The savings are passed on to value-conscious customers through programs such as everyday low pricing, high-low pricing and extreme everyday low pricing.

(5) Going-rate Pricing Method

It focuses on meeting or beating competitors’ prices. Some companies adopt a follow-the-leader strategy, meaning changing the price when the competitor changes its price, not when the company’s demand or cost structure changes.

This method is appropriate when costs are difficult to estimate and when competition is uncertain.

(6) Auction-type Pricing Method

This method uses the internet as the primary medium to transact between buyers and sellers. The items that are auctioned include excess inventories and used goods of all kinds.

In general, online auctions are giving greater overall satisfaction to buyers and sellers due to a large number of bidders, greater economic stakes and less visibility in pricing.

Price Response Analysis

Price response analysis is the study of the effects of price decreases and increases on profits. Price response coefficients are usually collected from market research studies. Generally, price and sales volume varies inversely. This means that higher prices should result in a small number of units sold and vice versa.

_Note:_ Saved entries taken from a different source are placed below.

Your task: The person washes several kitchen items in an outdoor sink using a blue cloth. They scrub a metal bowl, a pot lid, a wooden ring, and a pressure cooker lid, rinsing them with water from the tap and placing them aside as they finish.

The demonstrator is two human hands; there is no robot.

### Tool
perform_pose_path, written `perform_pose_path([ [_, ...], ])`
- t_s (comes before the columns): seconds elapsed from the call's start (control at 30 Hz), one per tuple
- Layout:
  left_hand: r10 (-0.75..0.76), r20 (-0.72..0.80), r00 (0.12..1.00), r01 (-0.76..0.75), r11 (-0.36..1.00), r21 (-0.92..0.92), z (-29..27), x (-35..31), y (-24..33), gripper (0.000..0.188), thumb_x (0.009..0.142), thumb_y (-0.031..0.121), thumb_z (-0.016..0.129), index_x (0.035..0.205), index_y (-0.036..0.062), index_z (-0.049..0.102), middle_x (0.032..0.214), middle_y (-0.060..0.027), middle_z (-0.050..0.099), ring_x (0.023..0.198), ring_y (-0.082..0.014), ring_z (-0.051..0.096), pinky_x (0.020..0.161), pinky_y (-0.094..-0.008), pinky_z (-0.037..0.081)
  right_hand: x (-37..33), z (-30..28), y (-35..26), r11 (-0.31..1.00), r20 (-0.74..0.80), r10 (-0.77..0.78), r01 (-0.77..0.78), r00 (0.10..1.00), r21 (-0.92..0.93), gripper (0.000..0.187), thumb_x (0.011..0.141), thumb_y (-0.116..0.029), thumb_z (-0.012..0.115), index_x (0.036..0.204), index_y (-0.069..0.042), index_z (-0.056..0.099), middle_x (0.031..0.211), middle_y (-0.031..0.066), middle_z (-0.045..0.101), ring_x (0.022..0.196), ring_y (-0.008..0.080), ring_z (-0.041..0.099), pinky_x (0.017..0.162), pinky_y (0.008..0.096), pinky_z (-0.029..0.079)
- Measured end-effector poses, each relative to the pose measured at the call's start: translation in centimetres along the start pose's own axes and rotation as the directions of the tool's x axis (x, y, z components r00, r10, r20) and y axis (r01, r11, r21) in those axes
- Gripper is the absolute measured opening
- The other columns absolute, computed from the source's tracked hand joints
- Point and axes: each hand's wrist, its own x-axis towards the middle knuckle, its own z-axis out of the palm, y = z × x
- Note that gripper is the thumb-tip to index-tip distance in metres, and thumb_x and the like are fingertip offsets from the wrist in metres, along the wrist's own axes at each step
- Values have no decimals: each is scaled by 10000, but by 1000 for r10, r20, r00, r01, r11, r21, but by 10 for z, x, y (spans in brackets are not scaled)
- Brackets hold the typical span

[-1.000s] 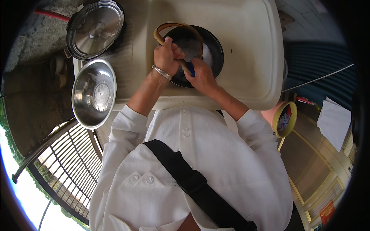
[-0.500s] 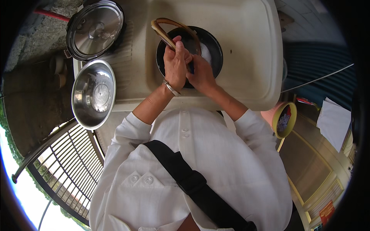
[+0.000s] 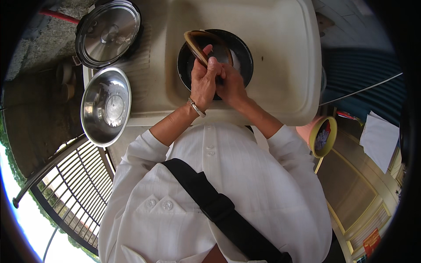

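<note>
Over a black round pan [image 3: 182, 72] in the sink, a see-through lid with a brown rim [image 3: 196, 47] is tilted up. My left hand [image 3: 203, 87] is closed on its near part, thumb on top and one finger stretched along it. A silver bangle is on that wrist. Against the left hand, my right hand [image 3: 232, 87] is closed at the lid's near side; its fingertips and anything in them are hidden. White suds [image 3: 236, 60] show in the pan behind the hands.
The pale sink [image 3: 287, 74] has a ribbed drainboard at left. On it lies a steel pot lid [image 3: 109, 37] with a dark edge; a steel bowl [image 3: 106, 103] sits nearer, overhanging the board. A pink and yellow bucket [image 3: 331, 138] stands right of the sink, below its rim.
Both hands have come slightly nearer to me, bringing the brown-rimmed lid down and tilting it more edge-on. The pan and sink have stayed in place.
</note>
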Motion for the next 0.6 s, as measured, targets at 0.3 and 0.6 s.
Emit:
perform_pose_path([
  [0.3, -319, 323, 891, 403, 884, -237, -90, 102, 55, 244, 947, 267, 458, 971, 25, 476, 616, 17, 378, 524, -112, 383, 611, -300, 428, -18, 4, 30, 965, 37, -227, 230, 973, -123, 268, 717, -100, 685, 875, 8, 496, 815, 178, 527, 757, 368, 518, 652, 415, 426],
  [0.6, -26, -49, 998, 24, 999, -36, -19, 20, 2, 364, 955, 345, 436, 1174, 54, 443, 621, 26, 334, 524, -71, 316, 526, -221, 347, 0, 26, 7, 995, 96, -54, 46, 994, 91, 268, 711, -171, 701, 825, -13, 517, 811, 174, 550, 800, 356, 536, 702, 418, 435],
])
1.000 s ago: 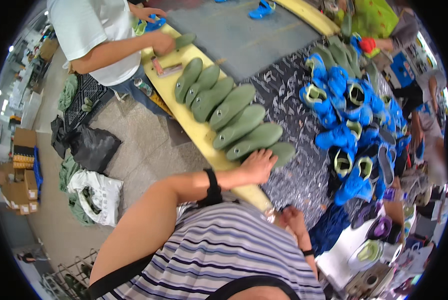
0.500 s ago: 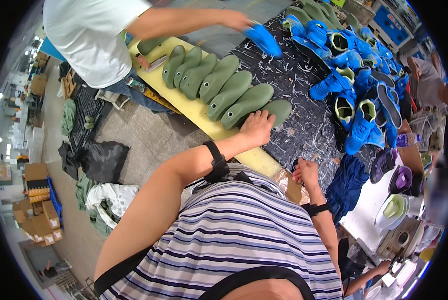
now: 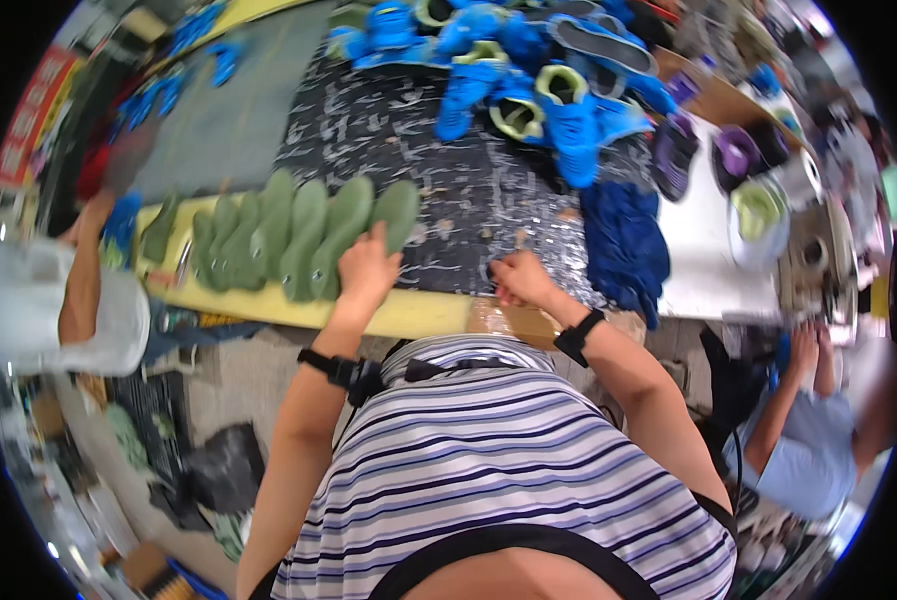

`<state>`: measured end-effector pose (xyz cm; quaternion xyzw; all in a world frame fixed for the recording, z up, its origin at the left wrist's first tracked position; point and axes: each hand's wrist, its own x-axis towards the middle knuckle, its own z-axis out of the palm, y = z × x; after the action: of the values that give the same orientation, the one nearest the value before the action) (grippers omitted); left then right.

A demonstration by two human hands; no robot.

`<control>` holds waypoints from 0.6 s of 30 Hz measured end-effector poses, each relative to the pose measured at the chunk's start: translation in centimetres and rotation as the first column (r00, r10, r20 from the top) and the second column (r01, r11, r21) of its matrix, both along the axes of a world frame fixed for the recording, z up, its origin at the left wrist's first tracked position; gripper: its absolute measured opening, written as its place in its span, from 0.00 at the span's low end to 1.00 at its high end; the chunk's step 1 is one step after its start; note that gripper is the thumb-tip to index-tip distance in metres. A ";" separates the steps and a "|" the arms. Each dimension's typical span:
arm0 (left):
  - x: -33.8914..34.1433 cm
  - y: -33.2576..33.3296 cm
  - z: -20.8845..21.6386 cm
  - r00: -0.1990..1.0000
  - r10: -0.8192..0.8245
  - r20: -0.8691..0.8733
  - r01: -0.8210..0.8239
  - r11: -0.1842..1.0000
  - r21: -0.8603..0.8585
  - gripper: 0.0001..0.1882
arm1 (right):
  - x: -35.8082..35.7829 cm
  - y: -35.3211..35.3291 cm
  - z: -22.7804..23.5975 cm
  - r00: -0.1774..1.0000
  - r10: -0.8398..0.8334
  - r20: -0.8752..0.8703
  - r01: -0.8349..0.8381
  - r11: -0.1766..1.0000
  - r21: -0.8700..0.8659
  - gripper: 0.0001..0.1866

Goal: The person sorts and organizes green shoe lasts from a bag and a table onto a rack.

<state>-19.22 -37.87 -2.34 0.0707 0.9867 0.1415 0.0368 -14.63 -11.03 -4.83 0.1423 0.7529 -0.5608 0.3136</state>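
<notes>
Along the bench's yellow edge stands a row of several green shoe lasts. My left hand is at the near end of the rightmost green shoe last, its fingers closed about that end and partly hiding it. To the right, my right hand hovers low over the black, scrap-strewn bench top. Its fingers are curled together; what they hold, if anything, is too small to make out. Past the hands lies a heap of blue shoes with pale green linings.
Dark blue cloth lies right of my right hand, beside a white table bearing purple-black shoes. Brown tape covers part of the yellow edge. Co-workers are at far left, in a white shirt, and at right, in light blue.
My view has swung to the right, so the bench and lasts appear farther left. My left hand stays at the rightmost last. The left co-worker's arm has drawn back from over the bench.
</notes>
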 end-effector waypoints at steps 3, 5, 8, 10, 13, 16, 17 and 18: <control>-0.1 -0.3 0.2 0.999 -0.020 -0.033 0.021 0.999 0.030 0.30 | 0.5 0.6 -0.7 0.999 -0.030 -0.012 0.030 1.000 -0.009 0.19; -0.4 -0.7 -0.1 0.998 0.010 -0.058 -0.008 0.999 0.031 0.30 | 0.9 0.9 -0.4 0.998 -0.027 -0.048 0.025 0.999 -0.031 0.18; -1.0 -0.9 0.2 0.999 0.033 -0.042 -0.032 0.999 0.013 0.30 | 1.2 1.2 -0.1 0.994 -0.063 -0.088 0.058 0.996 -0.066 0.18; -1.3 -0.9 0.5 0.999 0.034 -0.017 -0.034 0.999 -0.002 0.31 | 1.3 1.1 0.2 0.992 -0.076 -0.098 0.071 0.996 -0.051 0.18; -1.7 -0.2 1.0 0.994 0.105 0.006 -0.105 0.992 -0.065 0.30 | 1.3 1.3 0.2 0.990 -0.060 -0.131 0.051 0.996 -0.075 0.18; -0.8 0.4 1.4 0.997 0.064 -0.048 -0.068 0.993 -0.091 0.29 | 2.2 1.8 -0.8 0.961 -0.063 -0.270 0.037 0.994 -0.102 0.15; -0.4 0.6 1.6 0.997 0.062 -0.055 -0.067 0.994 -0.091 0.29 | 2.8 2.1 -1.6 0.831 0.074 -0.552 0.024 0.986 0.167 0.12; 0.3 0.7 1.7 0.991 -0.036 -0.127 0.025 0.996 -0.091 0.28 | 3.6 2.6 -0.5 0.819 0.120 -0.560 0.031 0.967 0.253 0.10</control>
<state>-18.95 -37.16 -0.63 0.0930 0.9912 0.0919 -0.0218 -11.01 -8.47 -5.31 -0.0117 0.8799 -0.4705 0.0662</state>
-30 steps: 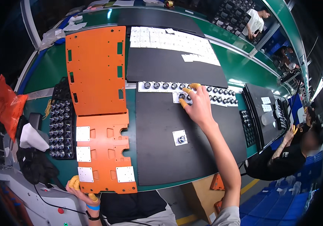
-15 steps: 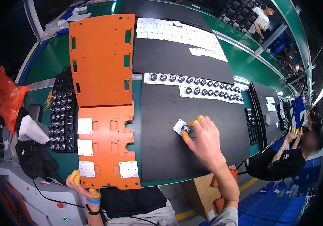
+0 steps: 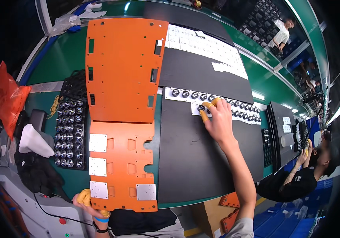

For example, a price response coefficient of -2.0 means that if price falls by 5%, sales would be expected to increase by 10%. Similarly, a price response of coefficient of +1.5 means that if price falls by 6%, sales would decrease by 9%.

Relationship between Price, Profit and Market Share

The goal of a pricing strategy should be to increase profits, not to increase sales or volume. Lowering the price can increase sales revenue but it may not increase profits because fixed costs stay relatively constant.

The first question to ask is how much market share is needed to maintain the current level of profits before asking how much to lower or raise the price. Increasing the market share is difficult whereas changing the price is relatively easy. Also, competitors closely follow a company’s pricing strategy.

The market share needed to maintain the current level of profits, expressed as a percent, is calculated as:

Market Share Needed = Desired Gross Profit / (Market Demand) x (Unit Price – Unit Cost)

Philip Kotler recommends a useful way to analyze market share movements in terms of four components:
· customer penetration
· customer loyalty
· customer selectivity
· price elasticity

* Gross Profit = Customer Volume x Customer Margin

Break-Even Analysis

Break-even analysis entails the calculation and examination of the margin of safety for an entity based on the revenues collected and associated costs.

Analyzing different price levels relating to various levels of demand, an entity uses break-even analysis to determine what level of sales are needed to cover total fixed costs. A demand-side analysis would give a seller greater insight regarding selling capabilities.

Break-Even Price

Break-even price is the amount of money for which a product or service must be sold to cover the costs of manufacturing or providing it.

Break-even prices can be translated to almost any transaction.

For example, the break-even price of a house would be the sale price at which the owner could cover the home’s purchase price, interest paid on the mortgage, hazard insurance, property taxes, maintenance, improvements, closing costs and real estate sales commissions. At this price, the homeowner would not see any profit, but also would not lose any money.